=== What to produce ===
Print the records below from the first line through the line containing "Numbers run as", both included, word for word.

Start of Information

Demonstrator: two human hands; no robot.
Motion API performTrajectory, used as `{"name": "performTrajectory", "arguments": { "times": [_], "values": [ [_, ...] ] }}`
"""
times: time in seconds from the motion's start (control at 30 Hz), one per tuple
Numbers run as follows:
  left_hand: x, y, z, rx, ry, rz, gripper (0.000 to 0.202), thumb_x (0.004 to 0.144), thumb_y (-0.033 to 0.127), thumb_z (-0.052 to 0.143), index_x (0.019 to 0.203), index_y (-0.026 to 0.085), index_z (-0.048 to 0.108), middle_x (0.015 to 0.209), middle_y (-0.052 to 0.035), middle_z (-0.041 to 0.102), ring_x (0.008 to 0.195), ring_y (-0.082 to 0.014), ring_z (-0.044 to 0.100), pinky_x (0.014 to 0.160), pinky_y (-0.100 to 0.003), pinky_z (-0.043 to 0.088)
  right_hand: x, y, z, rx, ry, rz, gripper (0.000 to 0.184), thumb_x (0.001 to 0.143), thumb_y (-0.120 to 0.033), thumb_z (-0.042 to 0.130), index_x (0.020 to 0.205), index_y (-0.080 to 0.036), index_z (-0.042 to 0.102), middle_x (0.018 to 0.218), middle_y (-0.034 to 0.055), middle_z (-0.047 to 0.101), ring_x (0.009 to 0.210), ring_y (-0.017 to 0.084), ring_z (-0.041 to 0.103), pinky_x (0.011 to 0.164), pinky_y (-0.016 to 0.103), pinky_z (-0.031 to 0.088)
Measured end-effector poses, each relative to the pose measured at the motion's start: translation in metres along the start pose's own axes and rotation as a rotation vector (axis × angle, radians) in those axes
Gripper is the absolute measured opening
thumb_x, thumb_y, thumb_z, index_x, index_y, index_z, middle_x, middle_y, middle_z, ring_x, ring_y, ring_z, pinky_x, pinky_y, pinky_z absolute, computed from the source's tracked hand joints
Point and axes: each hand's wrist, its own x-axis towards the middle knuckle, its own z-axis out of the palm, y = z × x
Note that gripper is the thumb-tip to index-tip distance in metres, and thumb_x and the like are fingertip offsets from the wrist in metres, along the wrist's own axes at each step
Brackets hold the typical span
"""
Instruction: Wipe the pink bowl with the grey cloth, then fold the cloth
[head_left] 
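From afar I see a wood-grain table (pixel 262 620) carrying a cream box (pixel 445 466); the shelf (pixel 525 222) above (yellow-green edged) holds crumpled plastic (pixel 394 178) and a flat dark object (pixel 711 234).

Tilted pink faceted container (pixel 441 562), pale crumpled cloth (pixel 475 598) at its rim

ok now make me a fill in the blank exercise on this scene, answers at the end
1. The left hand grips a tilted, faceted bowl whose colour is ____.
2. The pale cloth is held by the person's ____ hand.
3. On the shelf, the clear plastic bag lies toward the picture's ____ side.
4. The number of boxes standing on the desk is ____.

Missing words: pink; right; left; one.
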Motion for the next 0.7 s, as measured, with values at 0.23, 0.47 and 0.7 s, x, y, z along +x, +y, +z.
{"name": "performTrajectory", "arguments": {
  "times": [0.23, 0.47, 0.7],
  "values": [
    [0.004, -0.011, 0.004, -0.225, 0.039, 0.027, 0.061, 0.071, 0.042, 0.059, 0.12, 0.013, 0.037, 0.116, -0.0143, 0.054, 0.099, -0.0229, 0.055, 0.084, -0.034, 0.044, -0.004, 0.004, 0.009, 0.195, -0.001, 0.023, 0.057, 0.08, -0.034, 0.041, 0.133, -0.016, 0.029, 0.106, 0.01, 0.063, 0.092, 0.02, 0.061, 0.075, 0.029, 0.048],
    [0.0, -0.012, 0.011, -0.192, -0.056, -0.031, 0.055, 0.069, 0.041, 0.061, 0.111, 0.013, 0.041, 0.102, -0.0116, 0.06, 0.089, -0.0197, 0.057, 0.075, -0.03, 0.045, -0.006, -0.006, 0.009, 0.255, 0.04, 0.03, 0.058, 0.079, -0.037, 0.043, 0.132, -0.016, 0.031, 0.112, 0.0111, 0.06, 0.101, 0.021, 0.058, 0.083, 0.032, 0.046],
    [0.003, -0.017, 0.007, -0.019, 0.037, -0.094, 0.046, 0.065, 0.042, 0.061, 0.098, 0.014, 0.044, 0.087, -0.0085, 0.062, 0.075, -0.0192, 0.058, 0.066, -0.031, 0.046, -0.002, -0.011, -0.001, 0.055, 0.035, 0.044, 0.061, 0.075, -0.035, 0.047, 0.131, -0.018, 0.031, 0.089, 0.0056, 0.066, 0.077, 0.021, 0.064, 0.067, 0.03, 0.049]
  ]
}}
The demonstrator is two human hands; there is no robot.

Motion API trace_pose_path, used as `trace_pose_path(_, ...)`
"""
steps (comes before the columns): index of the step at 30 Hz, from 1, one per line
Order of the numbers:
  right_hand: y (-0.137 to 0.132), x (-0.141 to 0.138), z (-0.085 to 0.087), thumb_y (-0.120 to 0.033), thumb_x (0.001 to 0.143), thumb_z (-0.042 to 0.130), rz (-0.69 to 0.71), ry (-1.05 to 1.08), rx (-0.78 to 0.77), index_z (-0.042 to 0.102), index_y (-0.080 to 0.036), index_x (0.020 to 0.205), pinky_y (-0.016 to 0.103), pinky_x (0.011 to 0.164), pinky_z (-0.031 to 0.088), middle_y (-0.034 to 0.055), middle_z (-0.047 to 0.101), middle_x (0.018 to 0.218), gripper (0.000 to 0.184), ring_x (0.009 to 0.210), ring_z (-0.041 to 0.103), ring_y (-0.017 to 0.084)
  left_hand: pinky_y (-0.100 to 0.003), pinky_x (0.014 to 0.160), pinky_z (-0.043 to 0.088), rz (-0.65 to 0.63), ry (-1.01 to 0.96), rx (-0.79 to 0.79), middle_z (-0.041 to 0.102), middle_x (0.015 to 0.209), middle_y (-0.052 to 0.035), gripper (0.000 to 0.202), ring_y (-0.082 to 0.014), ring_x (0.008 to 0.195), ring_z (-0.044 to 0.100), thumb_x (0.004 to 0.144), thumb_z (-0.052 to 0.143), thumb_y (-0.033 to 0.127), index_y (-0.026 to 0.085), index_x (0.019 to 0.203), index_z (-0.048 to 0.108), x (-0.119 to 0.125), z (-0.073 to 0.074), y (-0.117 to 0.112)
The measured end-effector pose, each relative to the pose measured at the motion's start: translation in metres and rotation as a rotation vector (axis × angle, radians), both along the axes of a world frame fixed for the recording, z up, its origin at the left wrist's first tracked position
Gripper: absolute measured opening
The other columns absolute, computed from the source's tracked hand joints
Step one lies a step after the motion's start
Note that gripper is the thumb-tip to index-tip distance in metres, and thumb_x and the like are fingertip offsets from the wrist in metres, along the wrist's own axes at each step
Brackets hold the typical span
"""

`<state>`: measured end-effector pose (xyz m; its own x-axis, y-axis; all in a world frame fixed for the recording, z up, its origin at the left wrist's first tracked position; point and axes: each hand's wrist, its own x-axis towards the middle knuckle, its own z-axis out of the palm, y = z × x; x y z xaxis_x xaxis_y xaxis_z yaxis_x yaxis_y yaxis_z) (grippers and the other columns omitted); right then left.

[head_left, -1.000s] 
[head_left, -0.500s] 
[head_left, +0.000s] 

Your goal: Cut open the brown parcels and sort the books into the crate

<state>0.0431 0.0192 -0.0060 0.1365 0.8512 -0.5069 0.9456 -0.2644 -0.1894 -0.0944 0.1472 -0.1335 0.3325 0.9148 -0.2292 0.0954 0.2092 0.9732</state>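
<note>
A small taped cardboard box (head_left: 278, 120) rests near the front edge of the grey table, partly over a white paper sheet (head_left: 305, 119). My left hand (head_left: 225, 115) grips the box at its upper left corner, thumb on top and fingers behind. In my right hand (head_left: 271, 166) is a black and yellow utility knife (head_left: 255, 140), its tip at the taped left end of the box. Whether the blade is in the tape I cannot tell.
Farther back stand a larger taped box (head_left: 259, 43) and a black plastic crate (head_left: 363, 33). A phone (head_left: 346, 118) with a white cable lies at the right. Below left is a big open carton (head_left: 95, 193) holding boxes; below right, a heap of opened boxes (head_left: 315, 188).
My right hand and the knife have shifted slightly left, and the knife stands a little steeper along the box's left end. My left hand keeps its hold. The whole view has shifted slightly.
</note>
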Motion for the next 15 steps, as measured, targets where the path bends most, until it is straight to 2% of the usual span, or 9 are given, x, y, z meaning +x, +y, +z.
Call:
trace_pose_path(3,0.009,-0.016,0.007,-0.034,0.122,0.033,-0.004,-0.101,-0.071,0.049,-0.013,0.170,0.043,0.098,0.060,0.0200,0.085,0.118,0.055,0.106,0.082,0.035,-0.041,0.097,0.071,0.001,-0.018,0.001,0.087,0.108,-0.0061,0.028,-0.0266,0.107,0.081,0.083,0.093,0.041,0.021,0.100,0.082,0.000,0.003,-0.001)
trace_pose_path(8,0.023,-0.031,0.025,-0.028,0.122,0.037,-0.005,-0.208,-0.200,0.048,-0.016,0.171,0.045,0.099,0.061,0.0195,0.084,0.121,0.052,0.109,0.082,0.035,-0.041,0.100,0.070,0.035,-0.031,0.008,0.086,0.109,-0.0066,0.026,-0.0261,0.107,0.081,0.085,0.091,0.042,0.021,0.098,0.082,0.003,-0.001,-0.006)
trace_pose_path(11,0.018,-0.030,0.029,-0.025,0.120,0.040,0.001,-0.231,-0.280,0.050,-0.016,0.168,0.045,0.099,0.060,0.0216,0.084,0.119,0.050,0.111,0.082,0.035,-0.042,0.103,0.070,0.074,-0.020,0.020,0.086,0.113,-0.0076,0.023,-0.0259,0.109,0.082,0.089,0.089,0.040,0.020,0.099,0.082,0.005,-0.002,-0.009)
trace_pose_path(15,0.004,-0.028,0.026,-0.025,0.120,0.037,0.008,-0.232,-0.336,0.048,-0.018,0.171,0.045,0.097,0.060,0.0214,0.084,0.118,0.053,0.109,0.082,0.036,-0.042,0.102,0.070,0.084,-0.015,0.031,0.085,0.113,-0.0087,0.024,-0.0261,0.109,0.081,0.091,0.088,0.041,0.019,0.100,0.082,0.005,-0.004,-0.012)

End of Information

=== The completed task ===
Demonstrator: two human hands; no robot.
Motion API performTrajectory, used as `{"name": "performTrajectory", "arguments": { "times": [_], "values": [ [_, ...] ] }}`
"""
times: time in seconds from the motion's start (control at 30 Hz), one per tuple
Numbers run as follows:

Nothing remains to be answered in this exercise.